[Records excerpted from a collection]
----

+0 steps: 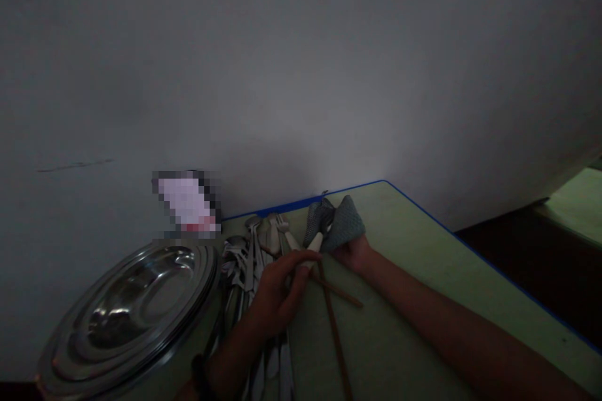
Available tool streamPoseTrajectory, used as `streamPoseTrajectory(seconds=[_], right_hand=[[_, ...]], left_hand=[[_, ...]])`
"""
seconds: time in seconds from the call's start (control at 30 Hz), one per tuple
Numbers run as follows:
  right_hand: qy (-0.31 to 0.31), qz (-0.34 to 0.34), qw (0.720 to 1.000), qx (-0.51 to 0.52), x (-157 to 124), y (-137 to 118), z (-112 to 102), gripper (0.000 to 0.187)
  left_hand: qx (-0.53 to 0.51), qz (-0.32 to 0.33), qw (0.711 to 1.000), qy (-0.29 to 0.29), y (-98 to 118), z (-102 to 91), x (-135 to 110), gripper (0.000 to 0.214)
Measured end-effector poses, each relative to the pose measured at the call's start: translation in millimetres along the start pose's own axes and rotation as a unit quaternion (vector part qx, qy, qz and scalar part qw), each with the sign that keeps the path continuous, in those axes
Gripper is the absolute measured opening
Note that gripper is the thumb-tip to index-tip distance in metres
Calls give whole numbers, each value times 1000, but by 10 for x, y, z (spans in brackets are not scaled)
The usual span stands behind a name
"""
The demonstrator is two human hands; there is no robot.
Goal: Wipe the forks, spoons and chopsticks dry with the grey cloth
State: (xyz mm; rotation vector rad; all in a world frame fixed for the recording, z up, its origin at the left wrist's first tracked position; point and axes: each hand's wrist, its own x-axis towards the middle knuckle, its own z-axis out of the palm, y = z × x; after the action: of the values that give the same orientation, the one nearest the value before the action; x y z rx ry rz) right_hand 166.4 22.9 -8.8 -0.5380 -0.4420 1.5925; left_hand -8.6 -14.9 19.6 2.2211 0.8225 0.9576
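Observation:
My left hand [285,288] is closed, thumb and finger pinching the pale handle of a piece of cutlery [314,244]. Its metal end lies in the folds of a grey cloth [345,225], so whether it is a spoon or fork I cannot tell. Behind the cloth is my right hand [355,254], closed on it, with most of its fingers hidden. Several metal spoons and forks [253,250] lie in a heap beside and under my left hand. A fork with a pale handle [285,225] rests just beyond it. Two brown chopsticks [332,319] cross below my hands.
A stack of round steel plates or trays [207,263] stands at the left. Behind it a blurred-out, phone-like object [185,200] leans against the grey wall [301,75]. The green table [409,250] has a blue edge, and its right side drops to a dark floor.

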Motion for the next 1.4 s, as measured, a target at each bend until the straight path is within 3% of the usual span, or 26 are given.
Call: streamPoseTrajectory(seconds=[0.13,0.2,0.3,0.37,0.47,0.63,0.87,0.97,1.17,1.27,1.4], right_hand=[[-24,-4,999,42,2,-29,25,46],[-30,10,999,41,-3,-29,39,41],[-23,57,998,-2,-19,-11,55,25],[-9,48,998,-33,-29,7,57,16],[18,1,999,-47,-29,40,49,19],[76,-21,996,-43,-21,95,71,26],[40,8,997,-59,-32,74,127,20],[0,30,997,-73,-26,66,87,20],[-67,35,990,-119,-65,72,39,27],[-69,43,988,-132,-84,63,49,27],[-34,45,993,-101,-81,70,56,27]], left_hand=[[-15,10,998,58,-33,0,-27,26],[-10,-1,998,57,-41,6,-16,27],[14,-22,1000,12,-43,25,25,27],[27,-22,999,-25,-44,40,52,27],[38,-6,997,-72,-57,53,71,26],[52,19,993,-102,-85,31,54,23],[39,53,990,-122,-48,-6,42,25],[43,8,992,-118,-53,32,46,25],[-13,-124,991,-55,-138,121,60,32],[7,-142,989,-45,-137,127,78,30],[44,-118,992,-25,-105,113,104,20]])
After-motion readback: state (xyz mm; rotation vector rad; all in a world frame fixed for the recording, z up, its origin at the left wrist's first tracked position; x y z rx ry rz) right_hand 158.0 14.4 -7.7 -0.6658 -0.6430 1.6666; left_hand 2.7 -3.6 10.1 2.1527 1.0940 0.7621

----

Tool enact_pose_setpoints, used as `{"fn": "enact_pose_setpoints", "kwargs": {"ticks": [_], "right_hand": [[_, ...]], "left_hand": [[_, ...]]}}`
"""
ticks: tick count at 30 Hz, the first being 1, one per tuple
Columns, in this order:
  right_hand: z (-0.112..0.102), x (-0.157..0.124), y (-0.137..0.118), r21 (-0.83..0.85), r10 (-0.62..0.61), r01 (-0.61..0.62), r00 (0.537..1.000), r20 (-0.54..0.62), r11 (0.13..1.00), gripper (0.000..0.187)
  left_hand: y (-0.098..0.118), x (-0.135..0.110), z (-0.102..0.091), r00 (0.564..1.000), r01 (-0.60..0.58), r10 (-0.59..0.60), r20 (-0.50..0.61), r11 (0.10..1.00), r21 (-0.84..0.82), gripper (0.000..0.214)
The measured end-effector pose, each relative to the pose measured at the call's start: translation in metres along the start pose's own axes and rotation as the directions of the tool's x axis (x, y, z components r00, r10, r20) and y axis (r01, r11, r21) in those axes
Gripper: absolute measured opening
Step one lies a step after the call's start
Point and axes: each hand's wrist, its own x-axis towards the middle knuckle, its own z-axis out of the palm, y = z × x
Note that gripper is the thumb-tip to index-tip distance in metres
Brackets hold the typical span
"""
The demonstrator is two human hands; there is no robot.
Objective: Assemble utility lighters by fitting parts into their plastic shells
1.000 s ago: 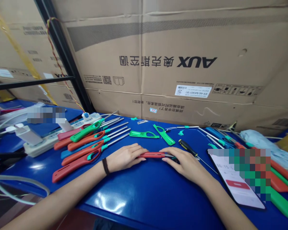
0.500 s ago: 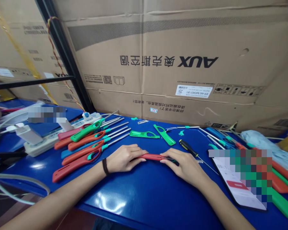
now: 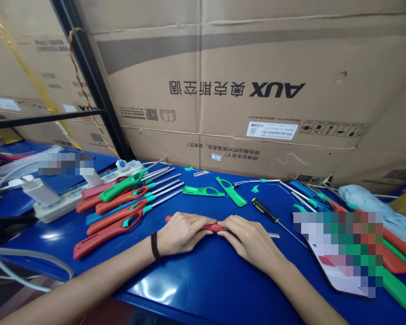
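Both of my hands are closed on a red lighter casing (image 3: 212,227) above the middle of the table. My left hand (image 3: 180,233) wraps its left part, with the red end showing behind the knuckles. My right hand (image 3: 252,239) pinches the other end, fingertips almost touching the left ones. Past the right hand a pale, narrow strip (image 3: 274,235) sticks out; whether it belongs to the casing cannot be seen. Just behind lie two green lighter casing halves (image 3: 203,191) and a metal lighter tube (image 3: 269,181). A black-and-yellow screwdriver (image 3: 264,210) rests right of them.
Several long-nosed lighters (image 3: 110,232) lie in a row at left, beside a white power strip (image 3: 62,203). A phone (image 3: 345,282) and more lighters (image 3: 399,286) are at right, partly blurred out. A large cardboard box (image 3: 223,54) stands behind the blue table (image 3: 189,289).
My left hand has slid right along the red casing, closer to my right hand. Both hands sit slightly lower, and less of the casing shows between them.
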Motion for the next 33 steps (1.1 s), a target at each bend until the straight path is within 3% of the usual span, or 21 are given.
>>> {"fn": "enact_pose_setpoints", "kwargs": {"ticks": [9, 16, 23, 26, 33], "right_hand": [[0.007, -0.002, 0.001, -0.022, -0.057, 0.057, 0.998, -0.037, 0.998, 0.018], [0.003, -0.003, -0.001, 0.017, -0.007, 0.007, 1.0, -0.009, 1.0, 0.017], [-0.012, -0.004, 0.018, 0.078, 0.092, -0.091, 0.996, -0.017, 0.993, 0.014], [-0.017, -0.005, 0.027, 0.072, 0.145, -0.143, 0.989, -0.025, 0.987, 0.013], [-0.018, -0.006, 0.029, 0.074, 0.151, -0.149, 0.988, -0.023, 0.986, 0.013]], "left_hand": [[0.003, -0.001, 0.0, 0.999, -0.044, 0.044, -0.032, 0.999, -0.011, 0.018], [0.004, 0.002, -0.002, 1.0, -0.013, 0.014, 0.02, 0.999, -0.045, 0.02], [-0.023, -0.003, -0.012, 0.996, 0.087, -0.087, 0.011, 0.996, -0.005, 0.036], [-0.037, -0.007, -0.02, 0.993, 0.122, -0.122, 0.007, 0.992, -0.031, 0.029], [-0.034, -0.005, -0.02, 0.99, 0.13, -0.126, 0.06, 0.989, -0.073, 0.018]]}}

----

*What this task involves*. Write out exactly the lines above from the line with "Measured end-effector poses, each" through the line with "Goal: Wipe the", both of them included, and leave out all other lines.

*Answer*.
Measured end-effector poses, each relative to the pose measured at the call's start: translation in millimetres along the start pose's own axes and rotation as a unit quaternion (vector part qx, qy, qz and scalar part qw), each with the sign that keeps the path continuous, in those axes
Gripper is the absolute measured opening
Note that gripper is the thumb-tip to index-tip distance in metres
Calls give whole numbers, each value times 1000, but by 10 for x, y, z (spans in brackets are not scaled)
The usual span stands behind a name
"""
The demonstrator is two human hands; there is no robot.
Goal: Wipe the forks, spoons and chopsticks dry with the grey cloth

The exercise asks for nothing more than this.